**The data:**
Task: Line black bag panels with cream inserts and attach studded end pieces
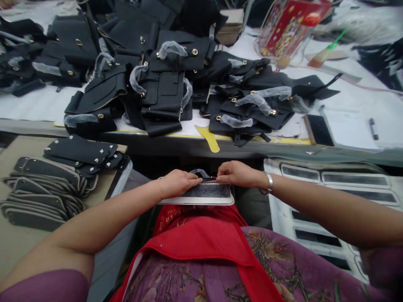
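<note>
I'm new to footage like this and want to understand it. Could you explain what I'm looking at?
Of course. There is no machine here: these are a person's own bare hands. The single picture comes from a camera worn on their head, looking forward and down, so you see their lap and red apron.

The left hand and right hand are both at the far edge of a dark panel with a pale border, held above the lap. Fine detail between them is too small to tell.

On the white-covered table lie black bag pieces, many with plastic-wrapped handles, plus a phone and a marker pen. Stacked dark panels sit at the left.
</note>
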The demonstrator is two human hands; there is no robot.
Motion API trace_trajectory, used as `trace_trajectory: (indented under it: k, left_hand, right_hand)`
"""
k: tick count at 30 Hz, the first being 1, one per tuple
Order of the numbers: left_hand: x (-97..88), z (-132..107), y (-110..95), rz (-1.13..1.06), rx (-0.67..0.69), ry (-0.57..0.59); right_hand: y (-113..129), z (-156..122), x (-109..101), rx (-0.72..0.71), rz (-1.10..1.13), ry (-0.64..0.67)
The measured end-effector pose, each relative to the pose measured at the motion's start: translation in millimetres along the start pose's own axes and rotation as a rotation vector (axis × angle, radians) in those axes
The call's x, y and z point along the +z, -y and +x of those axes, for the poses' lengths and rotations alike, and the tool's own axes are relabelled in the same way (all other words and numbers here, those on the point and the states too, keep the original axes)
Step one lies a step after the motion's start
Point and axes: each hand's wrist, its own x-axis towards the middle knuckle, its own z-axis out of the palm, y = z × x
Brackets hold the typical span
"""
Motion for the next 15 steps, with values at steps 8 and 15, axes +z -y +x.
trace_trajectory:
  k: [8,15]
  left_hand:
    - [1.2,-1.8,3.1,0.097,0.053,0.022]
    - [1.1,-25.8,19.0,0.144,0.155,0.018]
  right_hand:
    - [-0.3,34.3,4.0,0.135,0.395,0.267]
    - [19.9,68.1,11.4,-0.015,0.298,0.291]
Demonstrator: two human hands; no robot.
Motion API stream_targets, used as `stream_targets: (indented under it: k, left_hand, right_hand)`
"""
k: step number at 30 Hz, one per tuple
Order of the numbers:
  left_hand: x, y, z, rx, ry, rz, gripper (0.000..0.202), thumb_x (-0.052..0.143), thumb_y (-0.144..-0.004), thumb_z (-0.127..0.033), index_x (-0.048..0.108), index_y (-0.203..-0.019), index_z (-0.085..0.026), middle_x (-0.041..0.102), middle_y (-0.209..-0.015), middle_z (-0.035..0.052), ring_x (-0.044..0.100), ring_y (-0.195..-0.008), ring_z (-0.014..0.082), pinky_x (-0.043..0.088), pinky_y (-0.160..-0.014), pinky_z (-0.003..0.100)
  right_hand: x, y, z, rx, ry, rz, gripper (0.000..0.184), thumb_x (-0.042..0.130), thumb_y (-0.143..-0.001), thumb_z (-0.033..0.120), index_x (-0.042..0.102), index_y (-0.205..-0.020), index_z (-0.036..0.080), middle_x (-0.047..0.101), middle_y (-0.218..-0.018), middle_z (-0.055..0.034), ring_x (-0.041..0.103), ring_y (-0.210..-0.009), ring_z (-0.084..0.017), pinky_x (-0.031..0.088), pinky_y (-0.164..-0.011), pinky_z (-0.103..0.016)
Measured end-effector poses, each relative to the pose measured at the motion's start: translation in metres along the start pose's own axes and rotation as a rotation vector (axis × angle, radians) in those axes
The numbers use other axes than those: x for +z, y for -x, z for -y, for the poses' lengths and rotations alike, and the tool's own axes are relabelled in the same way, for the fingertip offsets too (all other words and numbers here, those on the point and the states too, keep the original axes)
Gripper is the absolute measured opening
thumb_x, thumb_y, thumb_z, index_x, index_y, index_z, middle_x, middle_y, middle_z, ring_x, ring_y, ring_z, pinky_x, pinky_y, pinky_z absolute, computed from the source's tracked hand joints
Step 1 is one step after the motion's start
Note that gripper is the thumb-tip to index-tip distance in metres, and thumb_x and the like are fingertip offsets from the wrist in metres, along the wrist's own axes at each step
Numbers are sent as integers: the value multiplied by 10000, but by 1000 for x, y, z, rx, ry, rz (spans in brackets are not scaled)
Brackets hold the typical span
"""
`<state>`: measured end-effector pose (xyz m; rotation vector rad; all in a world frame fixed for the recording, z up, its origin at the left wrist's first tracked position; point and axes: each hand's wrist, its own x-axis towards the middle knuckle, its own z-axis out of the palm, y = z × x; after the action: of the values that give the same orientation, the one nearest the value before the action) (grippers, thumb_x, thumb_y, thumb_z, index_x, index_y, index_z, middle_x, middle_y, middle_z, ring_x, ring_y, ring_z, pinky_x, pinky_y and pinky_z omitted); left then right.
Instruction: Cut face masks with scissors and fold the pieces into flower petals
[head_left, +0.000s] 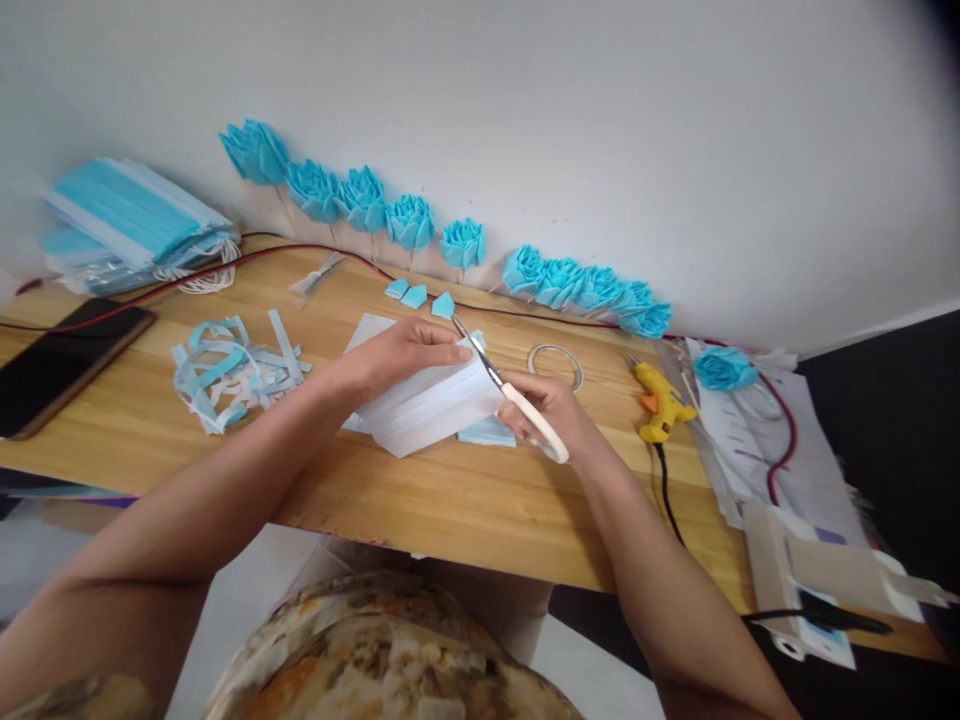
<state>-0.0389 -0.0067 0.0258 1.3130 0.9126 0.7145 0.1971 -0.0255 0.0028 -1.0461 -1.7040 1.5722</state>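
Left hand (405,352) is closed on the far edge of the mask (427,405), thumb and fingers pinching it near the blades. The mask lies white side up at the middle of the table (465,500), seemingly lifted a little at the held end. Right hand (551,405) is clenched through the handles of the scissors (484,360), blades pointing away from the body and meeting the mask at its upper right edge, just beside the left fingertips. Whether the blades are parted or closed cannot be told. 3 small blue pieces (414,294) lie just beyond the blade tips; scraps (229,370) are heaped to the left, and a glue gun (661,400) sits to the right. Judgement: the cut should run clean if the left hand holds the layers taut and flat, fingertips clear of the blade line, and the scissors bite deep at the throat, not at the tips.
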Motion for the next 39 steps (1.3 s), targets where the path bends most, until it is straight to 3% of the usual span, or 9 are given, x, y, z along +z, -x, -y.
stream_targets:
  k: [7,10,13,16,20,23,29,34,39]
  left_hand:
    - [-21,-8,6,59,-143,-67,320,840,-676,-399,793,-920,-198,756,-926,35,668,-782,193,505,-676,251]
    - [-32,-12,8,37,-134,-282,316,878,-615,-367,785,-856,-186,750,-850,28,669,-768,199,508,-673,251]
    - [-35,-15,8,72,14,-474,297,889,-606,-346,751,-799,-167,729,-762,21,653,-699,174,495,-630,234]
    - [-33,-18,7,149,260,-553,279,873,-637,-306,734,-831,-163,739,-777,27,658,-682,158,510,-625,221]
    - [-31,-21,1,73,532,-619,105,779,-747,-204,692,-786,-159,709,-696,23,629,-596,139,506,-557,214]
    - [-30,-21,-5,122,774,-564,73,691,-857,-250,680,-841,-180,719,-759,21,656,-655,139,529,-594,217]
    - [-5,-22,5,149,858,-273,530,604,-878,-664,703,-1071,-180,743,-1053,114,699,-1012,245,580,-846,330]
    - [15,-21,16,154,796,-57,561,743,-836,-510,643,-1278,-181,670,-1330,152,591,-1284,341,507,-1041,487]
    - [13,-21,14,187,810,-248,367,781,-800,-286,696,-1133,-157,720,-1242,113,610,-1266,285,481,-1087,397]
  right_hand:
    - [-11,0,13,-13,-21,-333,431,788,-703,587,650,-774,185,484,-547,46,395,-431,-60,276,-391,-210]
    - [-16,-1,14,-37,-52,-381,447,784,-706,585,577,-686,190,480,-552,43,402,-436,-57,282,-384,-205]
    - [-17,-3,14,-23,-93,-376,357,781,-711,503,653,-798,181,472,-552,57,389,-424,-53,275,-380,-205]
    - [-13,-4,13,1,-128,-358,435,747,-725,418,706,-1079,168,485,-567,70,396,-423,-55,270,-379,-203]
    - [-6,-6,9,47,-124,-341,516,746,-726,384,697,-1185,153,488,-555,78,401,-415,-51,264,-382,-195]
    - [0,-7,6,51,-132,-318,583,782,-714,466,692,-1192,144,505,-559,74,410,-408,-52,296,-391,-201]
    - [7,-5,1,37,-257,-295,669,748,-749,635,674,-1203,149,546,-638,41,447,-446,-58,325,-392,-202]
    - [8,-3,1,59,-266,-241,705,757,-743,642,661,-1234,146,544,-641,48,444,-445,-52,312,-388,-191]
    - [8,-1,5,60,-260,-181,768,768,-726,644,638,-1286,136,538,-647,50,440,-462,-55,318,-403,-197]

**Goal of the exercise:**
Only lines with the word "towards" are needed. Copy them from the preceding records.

**Exercise result:**
Point and axes: each hand's wrist, its own x-axis towards the middle knuckle, its own z-axis out of the palm, y = z × x
`<state>`: measured end-effector pose (xyz m; rotation vector rad; all in a world frame fixed for the recording, z up, its origin at the left wrist's first tracked position; point and axes: each hand's wrist, its own x-axis towards the middle knuckle, its own z-axis out of the palm, y = z × x; after the action: of the values that give the same orientation, the one nearest the value before the action) (grippers, thumb_x, thumb_y, thumb_z, index_x, index_y, index_z, middle_x, middle_y, middle_z, ring_x, ring_y, ring_z, pinky_x, pinky_y and pinky_z omitted); left then right.

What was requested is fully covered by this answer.